Task to carry out:
The answer should be an exact repeat of the stretch of material below from the line containing "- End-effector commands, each" through the line containing "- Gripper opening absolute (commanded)".
+--
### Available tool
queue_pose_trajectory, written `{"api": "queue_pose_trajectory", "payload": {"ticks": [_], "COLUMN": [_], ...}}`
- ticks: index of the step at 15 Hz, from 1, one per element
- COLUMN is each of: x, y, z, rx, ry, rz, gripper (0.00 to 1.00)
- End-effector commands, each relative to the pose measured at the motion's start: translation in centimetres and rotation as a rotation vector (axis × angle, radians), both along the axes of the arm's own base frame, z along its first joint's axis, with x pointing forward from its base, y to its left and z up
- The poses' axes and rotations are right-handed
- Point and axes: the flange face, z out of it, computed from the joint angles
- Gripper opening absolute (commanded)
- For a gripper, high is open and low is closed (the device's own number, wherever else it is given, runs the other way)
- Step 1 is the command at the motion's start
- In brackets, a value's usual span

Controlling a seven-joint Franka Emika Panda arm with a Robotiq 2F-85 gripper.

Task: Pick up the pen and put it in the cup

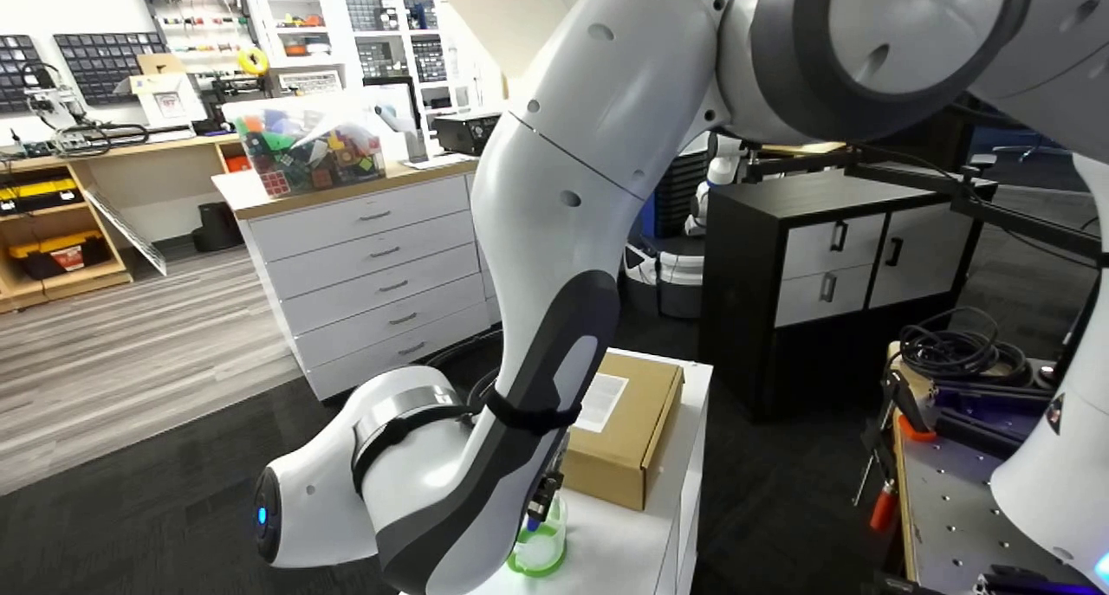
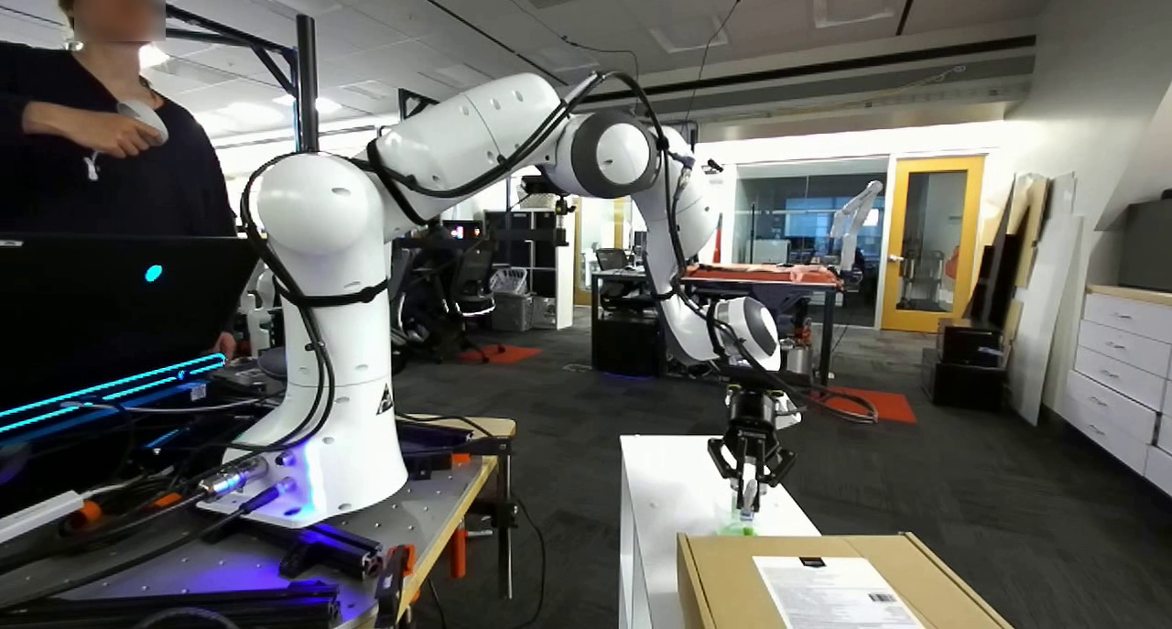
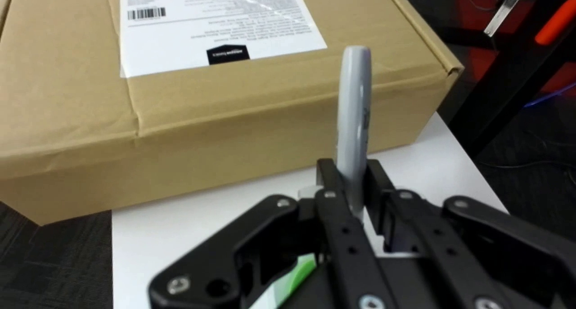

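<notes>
The pen looks like a light grey marker. My gripper is shut on it, with one finger on each side. In an exterior view, the gripper points down and the pen hangs roughly upright. The cup is low, with clear walls and a green ring, on the white cabinet top. The pen's blue tip overlaps the cup's upper part there; I cannot tell if it is inside. The cup is partly hidden behind the box. Only a green strip of the cup shows in the wrist view.
A brown cardboard box with a white label stands on the white cabinet top, close beside the cup and gripper. The cabinet's edge drops to the dark floor. A workbench with cables and clamps carries the robot base.
</notes>
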Motion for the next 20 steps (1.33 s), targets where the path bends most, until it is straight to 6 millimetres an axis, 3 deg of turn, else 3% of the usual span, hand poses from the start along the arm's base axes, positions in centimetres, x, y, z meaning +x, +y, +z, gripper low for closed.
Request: {"api": "queue_pose_trajectory", "payload": {"ticks": [1,2,3,11,13,20], "x": [1.2,1.4,1.6,3.6,4.1,6.2], "y": [0.7,0.8,0.9,1.3,1.2,-0.4], "z": [-0.5,-0.8,-0.8,1.2,2.0,4.4], "rx": [0.008,0.011,0.013,0.037,0.052,0.205], "ry": [-0.011,-0.013,-0.013,-0.046,-0.063,-0.111], "rz": [0.040,0.040,0.042,0.016,0.000,-0.177], "gripper": [0.09,0.43,0.44,0.95,1.00,1.00]}}
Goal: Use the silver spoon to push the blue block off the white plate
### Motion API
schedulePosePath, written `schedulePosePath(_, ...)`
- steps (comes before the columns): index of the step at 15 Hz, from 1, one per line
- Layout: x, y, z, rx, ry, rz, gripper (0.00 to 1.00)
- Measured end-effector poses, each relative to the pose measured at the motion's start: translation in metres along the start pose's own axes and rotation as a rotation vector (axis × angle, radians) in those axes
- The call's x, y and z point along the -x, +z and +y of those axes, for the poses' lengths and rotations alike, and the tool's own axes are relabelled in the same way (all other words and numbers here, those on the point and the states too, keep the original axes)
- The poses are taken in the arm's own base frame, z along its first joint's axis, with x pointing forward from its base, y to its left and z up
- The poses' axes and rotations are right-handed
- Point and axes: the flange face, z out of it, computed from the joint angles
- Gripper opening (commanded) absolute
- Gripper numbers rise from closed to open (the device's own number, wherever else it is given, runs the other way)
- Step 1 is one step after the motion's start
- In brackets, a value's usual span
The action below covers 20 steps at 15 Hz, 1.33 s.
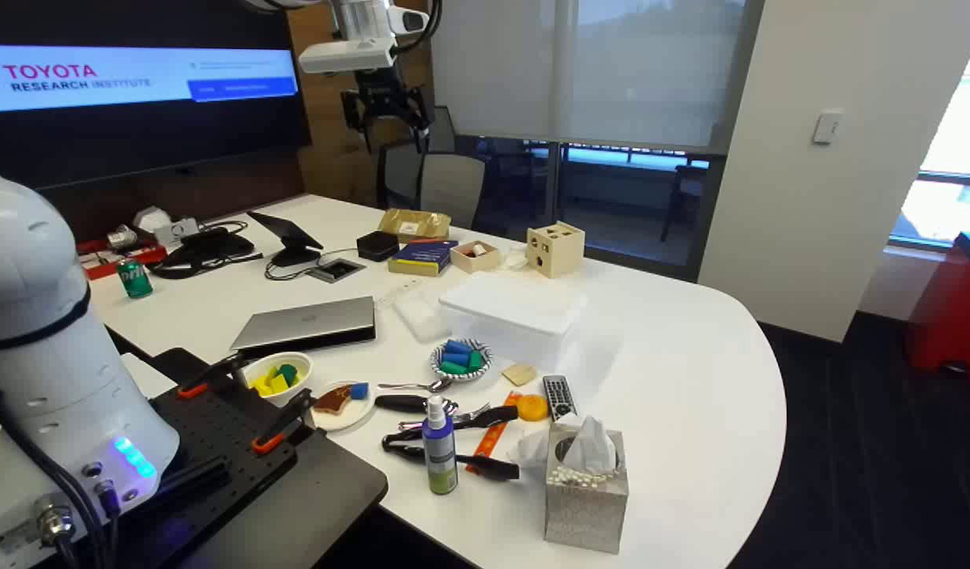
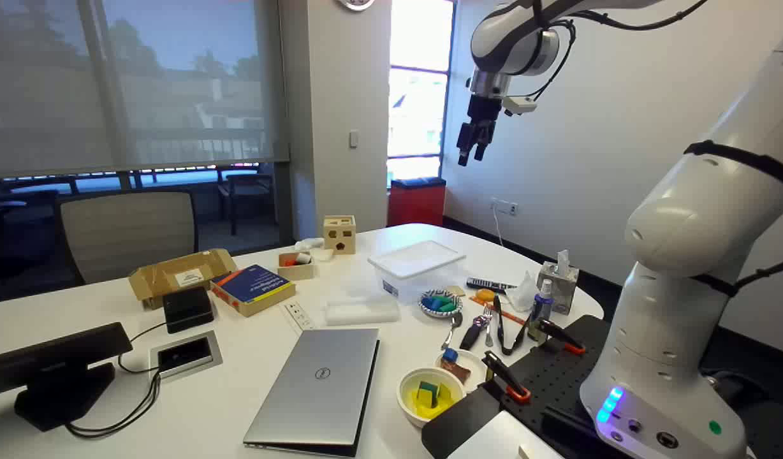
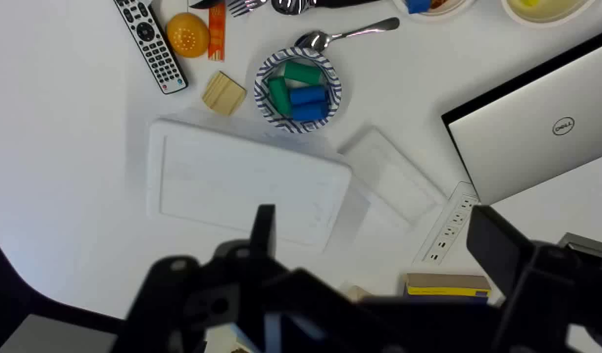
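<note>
The silver spoon lies flat on the table, beside the patterned bowl, in both exterior views (image 1: 436,386) (image 2: 454,321) and in the wrist view (image 3: 316,40). The white plate (image 1: 362,409) (image 2: 475,368) stands near the robot's base, its edge also at the top of the wrist view (image 3: 445,14). The small blue block (image 1: 359,391) (image 2: 450,355) sits on the plate's edge area beside a brown piece (image 1: 332,400); it is cut off in the wrist view (image 3: 418,6). My gripper (image 1: 396,142) (image 2: 470,157) (image 3: 375,212) is open and empty, high above the table, away from spoon and plate.
A patterned bowl (image 1: 435,367) holds blue and green blocks. A bowl with yellow pieces (image 1: 309,365) stands beside the plate. Black-handled utensils (image 1: 402,404), tongs (image 1: 406,452), a spray bottle (image 1: 440,454), a laptop (image 1: 315,322) and a lidded clear bin (image 1: 516,304) are around. Black clamps (image 2: 507,376) edge the base.
</note>
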Motion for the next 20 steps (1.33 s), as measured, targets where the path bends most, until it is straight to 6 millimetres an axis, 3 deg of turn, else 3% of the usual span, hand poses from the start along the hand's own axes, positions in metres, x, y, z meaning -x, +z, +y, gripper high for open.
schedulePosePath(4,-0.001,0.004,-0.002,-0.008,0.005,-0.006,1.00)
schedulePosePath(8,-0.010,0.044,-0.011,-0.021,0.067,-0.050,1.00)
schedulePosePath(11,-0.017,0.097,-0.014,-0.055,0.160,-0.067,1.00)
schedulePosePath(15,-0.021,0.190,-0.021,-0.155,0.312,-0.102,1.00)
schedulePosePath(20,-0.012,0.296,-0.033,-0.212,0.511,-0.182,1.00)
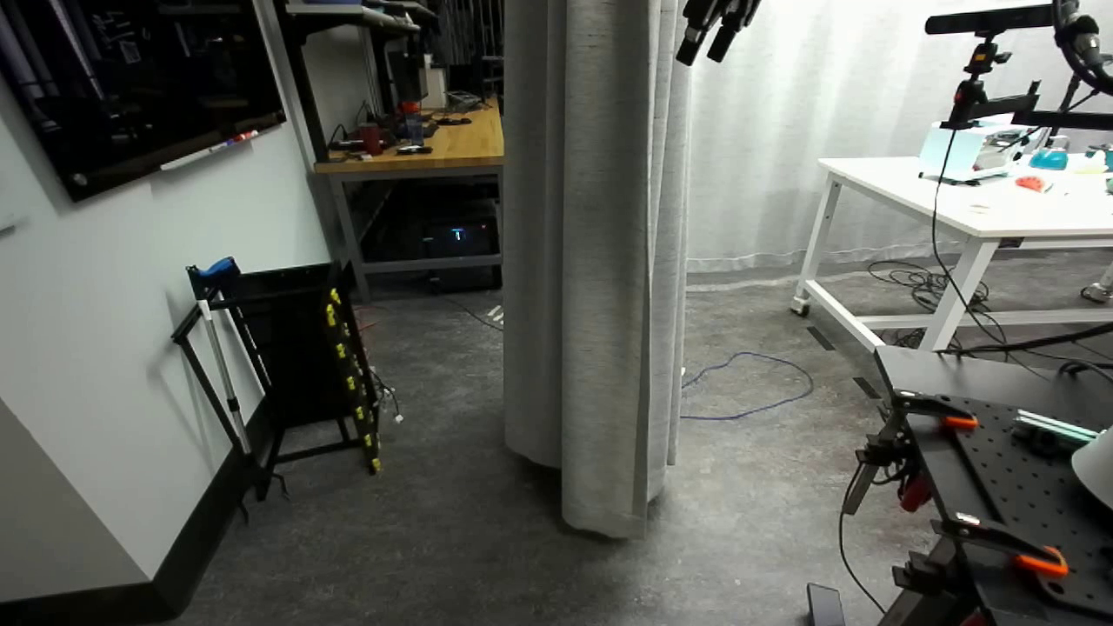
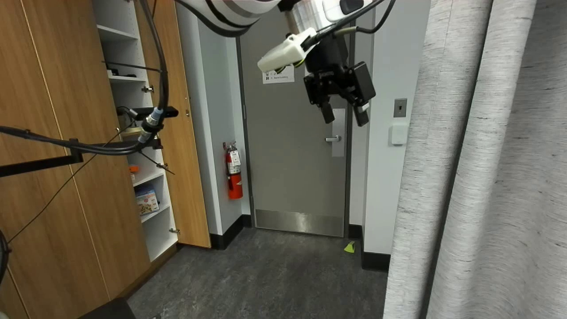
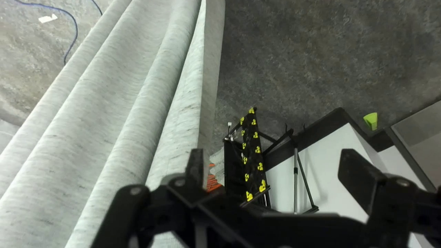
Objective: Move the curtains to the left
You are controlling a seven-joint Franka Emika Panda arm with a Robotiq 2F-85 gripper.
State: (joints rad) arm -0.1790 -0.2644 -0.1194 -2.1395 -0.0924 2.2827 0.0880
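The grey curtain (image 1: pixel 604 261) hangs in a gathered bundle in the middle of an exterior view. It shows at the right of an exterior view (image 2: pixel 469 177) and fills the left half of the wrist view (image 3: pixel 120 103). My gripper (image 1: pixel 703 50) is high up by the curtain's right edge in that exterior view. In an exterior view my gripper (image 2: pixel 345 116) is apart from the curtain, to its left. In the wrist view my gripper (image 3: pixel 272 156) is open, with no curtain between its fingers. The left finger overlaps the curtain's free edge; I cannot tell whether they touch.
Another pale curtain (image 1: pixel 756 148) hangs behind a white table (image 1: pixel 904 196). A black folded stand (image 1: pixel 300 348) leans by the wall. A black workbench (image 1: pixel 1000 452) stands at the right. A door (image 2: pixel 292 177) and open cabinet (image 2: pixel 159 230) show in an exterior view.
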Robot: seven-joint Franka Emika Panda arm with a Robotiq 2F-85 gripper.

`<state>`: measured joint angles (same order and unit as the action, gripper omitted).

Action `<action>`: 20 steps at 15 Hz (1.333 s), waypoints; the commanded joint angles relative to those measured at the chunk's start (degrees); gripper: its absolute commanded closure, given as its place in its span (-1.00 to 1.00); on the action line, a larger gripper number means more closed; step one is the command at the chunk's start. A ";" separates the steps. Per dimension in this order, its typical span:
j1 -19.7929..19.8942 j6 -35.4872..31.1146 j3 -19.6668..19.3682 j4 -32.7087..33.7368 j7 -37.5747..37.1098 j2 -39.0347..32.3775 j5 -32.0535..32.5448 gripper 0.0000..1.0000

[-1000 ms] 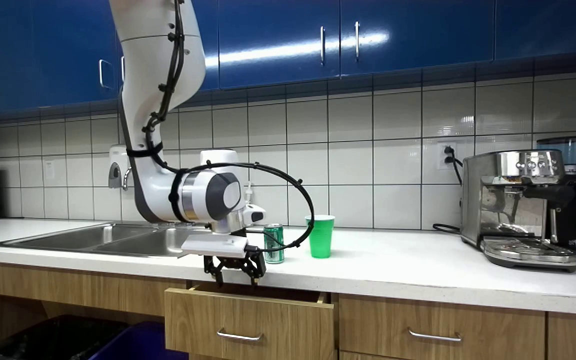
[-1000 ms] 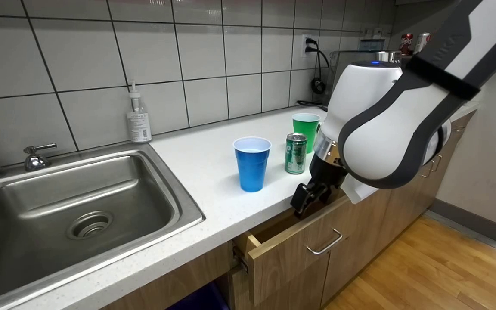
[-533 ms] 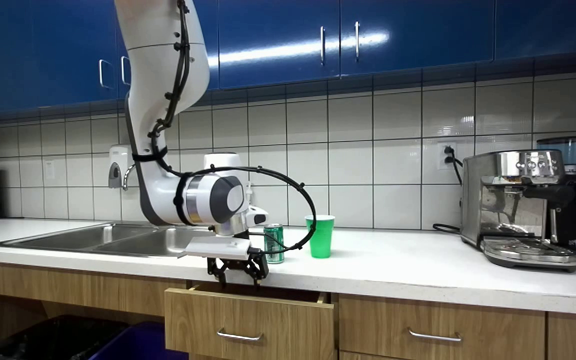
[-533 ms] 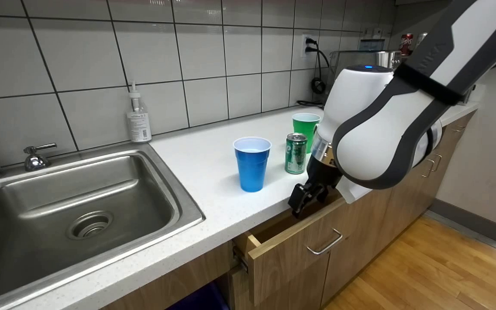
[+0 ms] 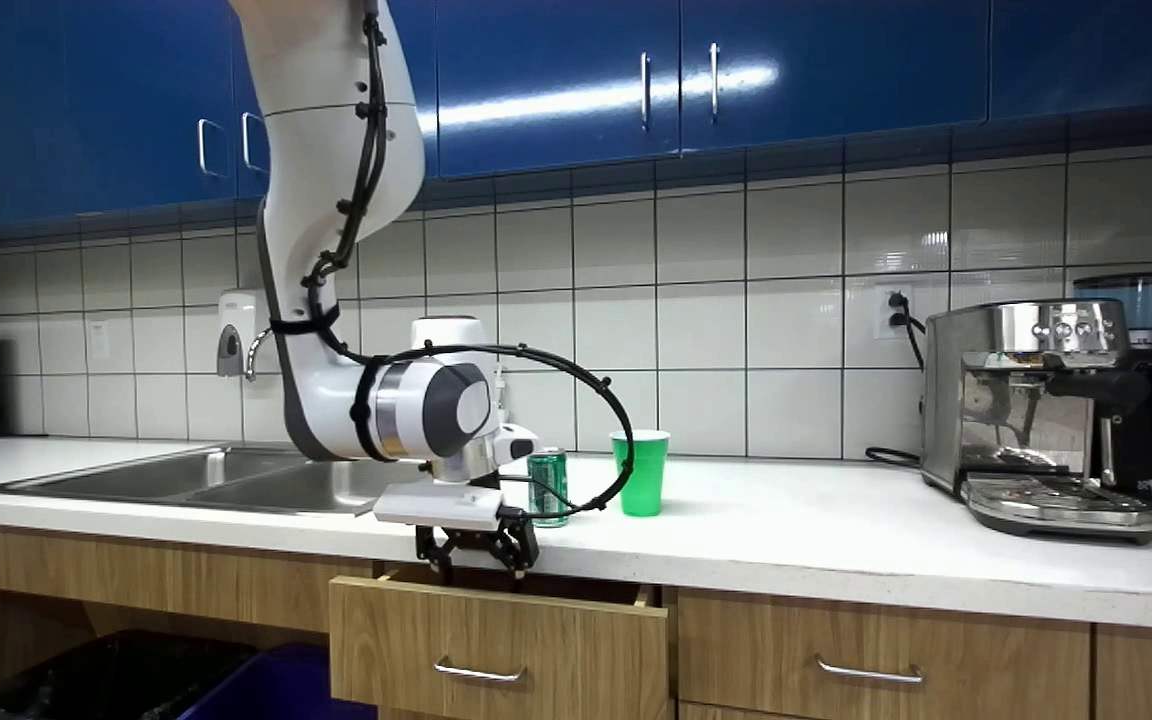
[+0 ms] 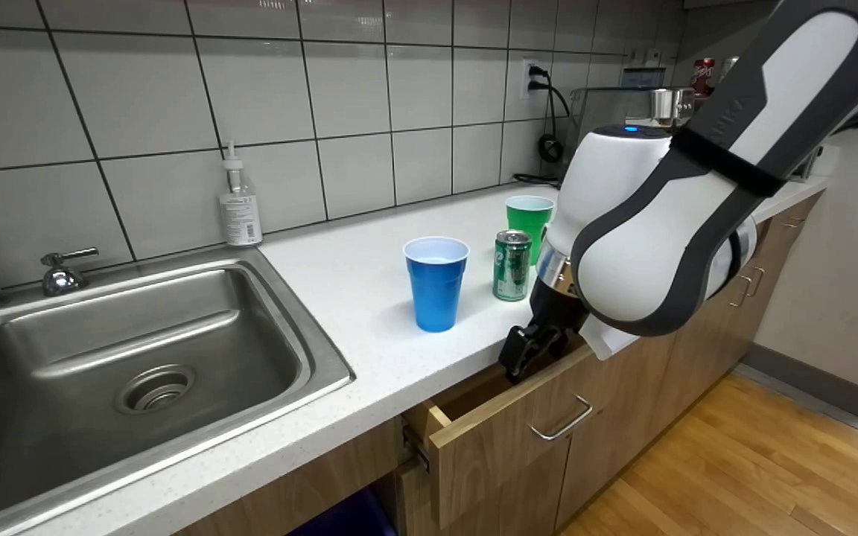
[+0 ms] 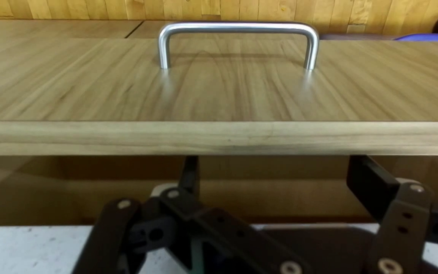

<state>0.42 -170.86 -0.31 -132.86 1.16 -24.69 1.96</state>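
Note:
My gripper is open and empty, pointing down at the open wooden drawer, between the counter edge and the drawer front. In an exterior view the gripper is at the drawer opening, behind the drawer front. In the wrist view the fingers stand wide apart, and their tips are hidden behind the top edge of the drawer front. The metal handle is on its outer face. The visible part of the drawer's inside shows bare wood. A green can stands on the counter near the gripper.
A blue cup and a green cup stand upright on the white counter. A sink and a soap bottle are at one side, an espresso machine at the other. Bins stand below the counter.
The arm has moved slightly, and the gripper has come down so the fingertips sit lower in the drawer opening. The drawer, can and cups have not moved.

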 commanded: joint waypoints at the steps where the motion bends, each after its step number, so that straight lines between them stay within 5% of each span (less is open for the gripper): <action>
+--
Written reply:
- End-effector commands, each relative to the pose measured at the motion's start: translation in centimetres and rotation as a rotation vector (axis × angle, radians), both along the axes of the arm's own base frame, z along its first joint's axis, with x pointing forward from its base, y to its left and z up
- The poses' axes and rotations are right-handed
- Point and axes: the flange face, z out of it, computed from the joint angles
- Gripper opening absolute (commanded)

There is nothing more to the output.